=== Try it ===
Check every line of the material below for the string "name". State how many lines have it.

☆ ☆ ☆ ☆

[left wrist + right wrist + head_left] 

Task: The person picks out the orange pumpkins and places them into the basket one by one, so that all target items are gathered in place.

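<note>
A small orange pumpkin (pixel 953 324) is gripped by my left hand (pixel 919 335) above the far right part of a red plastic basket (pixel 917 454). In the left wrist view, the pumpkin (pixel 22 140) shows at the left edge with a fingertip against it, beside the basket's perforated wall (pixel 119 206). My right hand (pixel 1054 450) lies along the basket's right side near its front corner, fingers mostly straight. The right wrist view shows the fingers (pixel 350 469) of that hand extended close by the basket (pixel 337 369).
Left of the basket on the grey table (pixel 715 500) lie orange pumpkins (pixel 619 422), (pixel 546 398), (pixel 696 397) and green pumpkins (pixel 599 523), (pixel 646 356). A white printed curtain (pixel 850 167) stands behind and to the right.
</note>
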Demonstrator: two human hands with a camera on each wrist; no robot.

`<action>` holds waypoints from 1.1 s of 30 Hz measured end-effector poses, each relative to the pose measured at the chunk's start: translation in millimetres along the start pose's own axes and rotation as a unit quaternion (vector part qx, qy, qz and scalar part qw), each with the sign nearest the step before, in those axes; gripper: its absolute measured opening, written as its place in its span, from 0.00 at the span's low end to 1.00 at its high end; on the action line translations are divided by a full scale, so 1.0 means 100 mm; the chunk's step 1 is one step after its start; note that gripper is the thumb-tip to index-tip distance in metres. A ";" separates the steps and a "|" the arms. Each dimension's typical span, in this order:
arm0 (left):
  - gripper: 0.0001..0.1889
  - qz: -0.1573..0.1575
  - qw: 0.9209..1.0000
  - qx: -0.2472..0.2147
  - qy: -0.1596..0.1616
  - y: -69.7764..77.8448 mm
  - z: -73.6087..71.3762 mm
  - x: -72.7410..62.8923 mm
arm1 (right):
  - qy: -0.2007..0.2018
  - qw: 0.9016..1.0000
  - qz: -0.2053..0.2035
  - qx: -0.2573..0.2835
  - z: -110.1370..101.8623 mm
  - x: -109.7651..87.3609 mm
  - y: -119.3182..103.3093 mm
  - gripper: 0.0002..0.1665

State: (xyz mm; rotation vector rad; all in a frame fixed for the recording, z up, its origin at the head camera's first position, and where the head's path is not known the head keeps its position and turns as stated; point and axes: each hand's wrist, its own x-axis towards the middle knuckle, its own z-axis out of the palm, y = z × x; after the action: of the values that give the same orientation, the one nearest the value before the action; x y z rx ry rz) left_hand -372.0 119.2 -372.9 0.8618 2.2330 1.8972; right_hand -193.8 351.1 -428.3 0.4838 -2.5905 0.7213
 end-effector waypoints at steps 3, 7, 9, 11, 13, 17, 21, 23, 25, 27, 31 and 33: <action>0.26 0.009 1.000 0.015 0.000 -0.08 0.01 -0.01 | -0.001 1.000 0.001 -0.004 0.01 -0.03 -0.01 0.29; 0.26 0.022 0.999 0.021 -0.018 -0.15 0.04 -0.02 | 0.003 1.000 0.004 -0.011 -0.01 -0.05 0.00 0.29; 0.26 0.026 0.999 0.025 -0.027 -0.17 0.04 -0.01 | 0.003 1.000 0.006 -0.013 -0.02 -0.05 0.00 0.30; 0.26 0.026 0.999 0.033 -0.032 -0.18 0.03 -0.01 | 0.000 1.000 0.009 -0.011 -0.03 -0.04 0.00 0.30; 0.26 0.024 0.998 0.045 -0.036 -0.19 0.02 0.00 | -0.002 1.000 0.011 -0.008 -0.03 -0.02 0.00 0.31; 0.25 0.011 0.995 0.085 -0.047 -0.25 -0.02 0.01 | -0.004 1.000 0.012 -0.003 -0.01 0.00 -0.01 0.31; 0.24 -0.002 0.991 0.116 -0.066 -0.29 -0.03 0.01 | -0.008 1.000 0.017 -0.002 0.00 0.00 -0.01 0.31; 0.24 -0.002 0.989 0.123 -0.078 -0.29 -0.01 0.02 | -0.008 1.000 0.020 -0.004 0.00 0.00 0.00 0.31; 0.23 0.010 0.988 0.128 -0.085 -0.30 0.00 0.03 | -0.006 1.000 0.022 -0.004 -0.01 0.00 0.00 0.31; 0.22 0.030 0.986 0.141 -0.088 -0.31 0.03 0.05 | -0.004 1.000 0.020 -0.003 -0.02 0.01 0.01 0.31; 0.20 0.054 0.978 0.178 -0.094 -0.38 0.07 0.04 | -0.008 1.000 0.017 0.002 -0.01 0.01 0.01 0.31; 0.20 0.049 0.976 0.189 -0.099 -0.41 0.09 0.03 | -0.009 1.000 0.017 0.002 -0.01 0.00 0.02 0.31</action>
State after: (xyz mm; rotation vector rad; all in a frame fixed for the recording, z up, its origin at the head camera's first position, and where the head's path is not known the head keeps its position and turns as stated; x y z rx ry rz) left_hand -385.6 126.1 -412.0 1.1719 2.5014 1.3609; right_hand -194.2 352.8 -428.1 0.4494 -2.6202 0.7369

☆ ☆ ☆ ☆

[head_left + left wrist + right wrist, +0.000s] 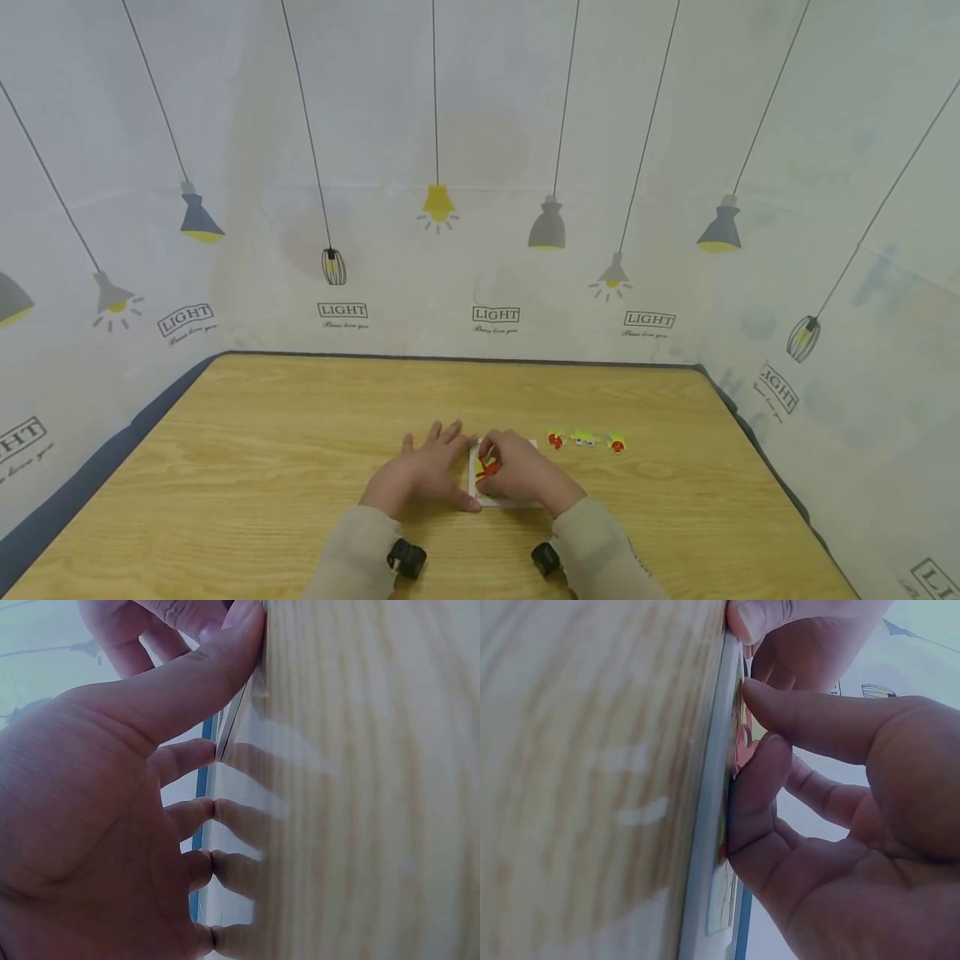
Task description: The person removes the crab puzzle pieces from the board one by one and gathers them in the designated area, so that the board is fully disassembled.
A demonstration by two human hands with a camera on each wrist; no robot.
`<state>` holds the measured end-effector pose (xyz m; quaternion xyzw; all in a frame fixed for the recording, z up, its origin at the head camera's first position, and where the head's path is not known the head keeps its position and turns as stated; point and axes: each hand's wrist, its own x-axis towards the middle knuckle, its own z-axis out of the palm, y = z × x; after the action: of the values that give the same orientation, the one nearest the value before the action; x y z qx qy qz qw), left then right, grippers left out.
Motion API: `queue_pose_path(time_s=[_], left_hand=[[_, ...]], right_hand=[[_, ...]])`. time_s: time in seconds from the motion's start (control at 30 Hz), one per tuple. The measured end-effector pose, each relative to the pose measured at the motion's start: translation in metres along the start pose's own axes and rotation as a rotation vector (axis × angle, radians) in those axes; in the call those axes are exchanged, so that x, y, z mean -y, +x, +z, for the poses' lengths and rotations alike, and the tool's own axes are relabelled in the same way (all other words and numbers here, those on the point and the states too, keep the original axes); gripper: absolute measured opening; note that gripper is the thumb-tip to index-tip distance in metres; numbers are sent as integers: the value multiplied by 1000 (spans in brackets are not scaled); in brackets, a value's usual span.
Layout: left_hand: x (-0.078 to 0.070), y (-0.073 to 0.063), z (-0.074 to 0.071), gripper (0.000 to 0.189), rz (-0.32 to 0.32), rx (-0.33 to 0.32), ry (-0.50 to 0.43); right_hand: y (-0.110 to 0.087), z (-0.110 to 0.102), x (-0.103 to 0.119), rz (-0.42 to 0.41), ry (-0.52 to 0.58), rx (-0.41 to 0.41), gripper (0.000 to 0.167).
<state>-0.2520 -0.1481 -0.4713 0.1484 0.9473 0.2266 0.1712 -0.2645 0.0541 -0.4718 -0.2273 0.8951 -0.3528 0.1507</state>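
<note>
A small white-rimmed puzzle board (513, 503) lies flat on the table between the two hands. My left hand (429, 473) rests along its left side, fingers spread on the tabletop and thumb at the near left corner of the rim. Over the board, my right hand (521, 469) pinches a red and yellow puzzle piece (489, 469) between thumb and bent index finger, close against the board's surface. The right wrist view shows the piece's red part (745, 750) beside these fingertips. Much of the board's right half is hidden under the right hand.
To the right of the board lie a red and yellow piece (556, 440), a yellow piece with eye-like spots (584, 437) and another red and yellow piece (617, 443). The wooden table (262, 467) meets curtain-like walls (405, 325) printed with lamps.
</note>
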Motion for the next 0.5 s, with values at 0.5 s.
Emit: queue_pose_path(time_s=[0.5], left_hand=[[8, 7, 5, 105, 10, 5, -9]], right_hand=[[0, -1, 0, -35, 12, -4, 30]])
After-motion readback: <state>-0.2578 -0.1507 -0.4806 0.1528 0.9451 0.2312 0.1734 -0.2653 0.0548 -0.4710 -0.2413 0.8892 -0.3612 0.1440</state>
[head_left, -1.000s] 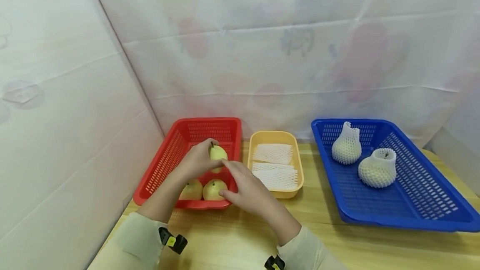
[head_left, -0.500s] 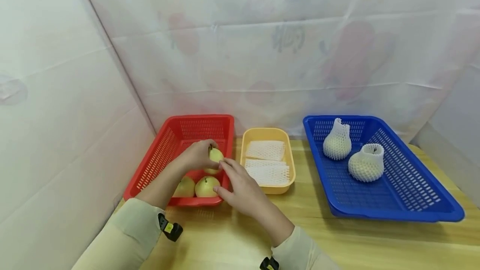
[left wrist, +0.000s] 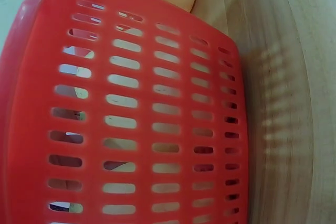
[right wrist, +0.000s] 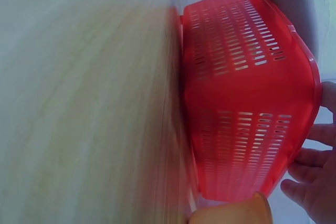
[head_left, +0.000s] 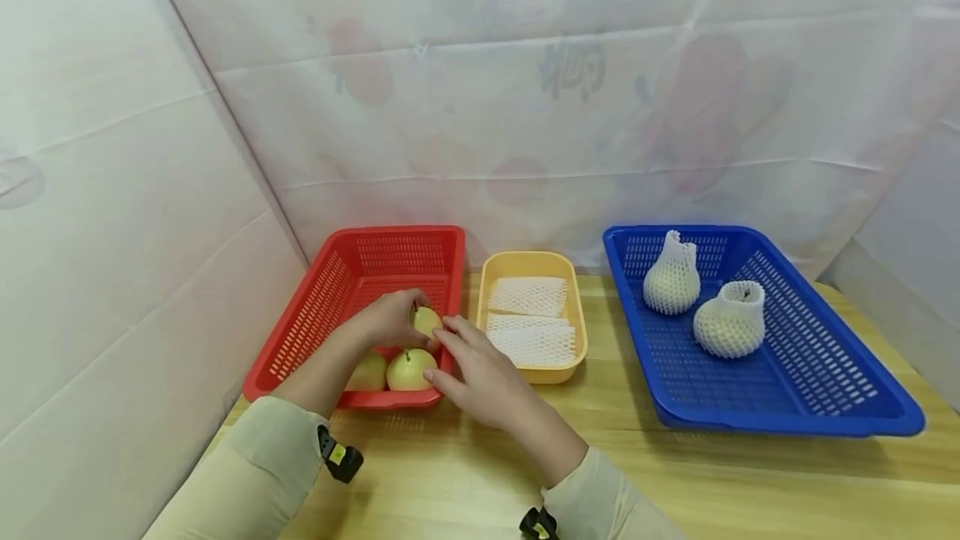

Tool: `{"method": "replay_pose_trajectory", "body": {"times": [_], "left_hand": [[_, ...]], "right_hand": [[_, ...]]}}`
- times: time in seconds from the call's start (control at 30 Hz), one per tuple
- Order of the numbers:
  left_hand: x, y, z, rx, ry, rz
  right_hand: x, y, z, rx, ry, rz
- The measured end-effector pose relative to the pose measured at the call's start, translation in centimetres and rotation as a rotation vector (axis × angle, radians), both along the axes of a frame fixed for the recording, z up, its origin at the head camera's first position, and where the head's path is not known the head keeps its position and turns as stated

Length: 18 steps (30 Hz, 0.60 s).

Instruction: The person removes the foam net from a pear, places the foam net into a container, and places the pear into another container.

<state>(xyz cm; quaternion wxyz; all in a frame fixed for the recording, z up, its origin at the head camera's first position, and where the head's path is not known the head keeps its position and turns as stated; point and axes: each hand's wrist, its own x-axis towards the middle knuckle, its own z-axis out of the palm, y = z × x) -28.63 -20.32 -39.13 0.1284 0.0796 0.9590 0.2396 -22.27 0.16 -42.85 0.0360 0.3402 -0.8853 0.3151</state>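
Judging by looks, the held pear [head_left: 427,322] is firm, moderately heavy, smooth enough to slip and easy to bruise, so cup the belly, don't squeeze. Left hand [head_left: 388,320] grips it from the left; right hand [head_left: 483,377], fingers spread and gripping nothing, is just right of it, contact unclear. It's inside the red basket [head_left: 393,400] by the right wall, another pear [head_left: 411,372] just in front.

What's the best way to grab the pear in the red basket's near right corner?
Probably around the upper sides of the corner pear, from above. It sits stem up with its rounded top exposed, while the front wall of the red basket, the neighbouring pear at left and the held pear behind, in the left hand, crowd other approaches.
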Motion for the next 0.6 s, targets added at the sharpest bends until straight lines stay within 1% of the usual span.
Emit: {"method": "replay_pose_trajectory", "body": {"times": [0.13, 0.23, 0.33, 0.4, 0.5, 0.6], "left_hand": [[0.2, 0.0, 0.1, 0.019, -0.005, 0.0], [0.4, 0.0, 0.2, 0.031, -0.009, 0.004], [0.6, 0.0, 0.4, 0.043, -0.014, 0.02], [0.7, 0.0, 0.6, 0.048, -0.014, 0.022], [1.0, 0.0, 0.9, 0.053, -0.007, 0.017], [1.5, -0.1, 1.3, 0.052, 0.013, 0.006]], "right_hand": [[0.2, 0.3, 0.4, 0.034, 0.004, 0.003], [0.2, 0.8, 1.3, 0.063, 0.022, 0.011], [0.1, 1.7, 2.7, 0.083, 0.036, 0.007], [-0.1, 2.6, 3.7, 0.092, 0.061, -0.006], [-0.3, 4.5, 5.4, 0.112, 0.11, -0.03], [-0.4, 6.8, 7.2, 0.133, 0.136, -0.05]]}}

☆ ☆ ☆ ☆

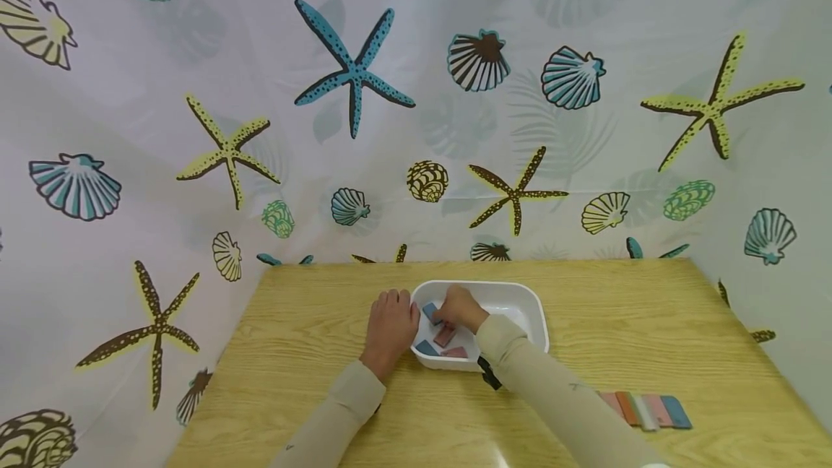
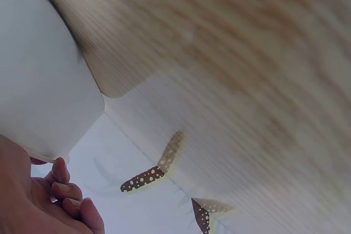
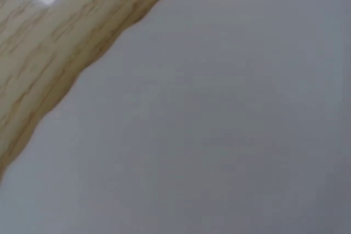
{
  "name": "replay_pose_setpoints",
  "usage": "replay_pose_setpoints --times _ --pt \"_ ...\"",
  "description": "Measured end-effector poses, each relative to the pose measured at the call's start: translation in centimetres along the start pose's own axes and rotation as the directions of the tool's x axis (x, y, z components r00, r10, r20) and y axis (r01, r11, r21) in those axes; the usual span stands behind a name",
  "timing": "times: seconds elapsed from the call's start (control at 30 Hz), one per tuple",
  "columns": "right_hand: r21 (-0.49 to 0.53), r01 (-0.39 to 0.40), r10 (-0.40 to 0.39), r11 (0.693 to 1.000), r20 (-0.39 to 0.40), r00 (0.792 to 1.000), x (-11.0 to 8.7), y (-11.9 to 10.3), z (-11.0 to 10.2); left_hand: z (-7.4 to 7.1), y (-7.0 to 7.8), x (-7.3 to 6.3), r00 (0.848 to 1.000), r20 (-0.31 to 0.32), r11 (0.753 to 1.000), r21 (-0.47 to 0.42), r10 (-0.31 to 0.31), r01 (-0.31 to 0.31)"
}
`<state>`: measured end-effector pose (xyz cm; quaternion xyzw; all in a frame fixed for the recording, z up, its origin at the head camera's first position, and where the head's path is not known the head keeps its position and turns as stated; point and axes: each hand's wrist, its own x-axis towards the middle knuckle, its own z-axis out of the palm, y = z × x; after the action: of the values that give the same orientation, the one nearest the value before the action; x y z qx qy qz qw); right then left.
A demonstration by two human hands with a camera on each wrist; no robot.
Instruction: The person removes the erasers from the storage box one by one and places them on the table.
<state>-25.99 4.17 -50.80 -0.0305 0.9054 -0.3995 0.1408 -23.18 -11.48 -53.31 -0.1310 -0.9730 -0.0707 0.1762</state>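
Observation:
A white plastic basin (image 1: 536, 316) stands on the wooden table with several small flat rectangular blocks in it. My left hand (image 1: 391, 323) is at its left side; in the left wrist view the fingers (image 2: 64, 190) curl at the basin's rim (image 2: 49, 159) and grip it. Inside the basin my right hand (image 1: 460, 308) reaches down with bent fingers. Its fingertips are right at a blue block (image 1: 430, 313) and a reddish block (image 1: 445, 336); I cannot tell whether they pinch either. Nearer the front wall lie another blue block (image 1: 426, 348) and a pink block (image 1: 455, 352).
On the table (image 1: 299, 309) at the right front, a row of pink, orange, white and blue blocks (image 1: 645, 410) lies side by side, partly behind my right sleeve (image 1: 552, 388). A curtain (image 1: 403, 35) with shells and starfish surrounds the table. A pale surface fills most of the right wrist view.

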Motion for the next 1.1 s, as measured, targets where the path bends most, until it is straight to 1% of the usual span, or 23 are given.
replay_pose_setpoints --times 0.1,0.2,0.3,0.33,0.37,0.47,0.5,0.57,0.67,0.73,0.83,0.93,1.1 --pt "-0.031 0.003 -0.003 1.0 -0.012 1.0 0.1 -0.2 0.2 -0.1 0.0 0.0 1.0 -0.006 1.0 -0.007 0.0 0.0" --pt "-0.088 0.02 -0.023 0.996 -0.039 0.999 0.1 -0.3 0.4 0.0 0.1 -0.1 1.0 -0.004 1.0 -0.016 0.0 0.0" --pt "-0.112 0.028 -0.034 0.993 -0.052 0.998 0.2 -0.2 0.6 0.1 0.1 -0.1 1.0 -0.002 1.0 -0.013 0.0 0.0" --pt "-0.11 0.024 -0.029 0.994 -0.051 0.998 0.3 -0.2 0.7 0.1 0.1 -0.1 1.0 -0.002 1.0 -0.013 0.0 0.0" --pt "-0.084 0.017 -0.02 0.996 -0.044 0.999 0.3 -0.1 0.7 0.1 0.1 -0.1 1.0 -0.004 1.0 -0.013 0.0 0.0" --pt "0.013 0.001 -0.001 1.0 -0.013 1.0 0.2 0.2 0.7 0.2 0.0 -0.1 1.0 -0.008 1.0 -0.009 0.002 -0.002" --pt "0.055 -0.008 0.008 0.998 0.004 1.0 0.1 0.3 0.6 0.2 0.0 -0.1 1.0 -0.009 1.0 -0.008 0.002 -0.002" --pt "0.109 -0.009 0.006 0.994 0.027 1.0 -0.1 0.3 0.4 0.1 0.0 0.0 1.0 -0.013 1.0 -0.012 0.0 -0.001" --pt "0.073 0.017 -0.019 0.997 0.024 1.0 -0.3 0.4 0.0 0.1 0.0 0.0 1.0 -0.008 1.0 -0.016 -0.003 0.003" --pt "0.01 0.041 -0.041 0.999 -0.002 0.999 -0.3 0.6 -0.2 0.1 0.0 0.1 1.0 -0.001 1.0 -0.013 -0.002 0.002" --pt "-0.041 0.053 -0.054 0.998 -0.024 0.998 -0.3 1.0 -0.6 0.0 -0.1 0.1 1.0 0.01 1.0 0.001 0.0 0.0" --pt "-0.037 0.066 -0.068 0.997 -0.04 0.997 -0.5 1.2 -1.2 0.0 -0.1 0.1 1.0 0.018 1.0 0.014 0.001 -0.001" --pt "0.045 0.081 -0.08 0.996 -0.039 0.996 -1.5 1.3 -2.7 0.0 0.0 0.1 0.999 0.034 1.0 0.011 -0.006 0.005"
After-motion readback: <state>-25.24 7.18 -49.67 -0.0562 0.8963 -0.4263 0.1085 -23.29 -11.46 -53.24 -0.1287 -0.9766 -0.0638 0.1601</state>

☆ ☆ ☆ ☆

=== Solution ===
2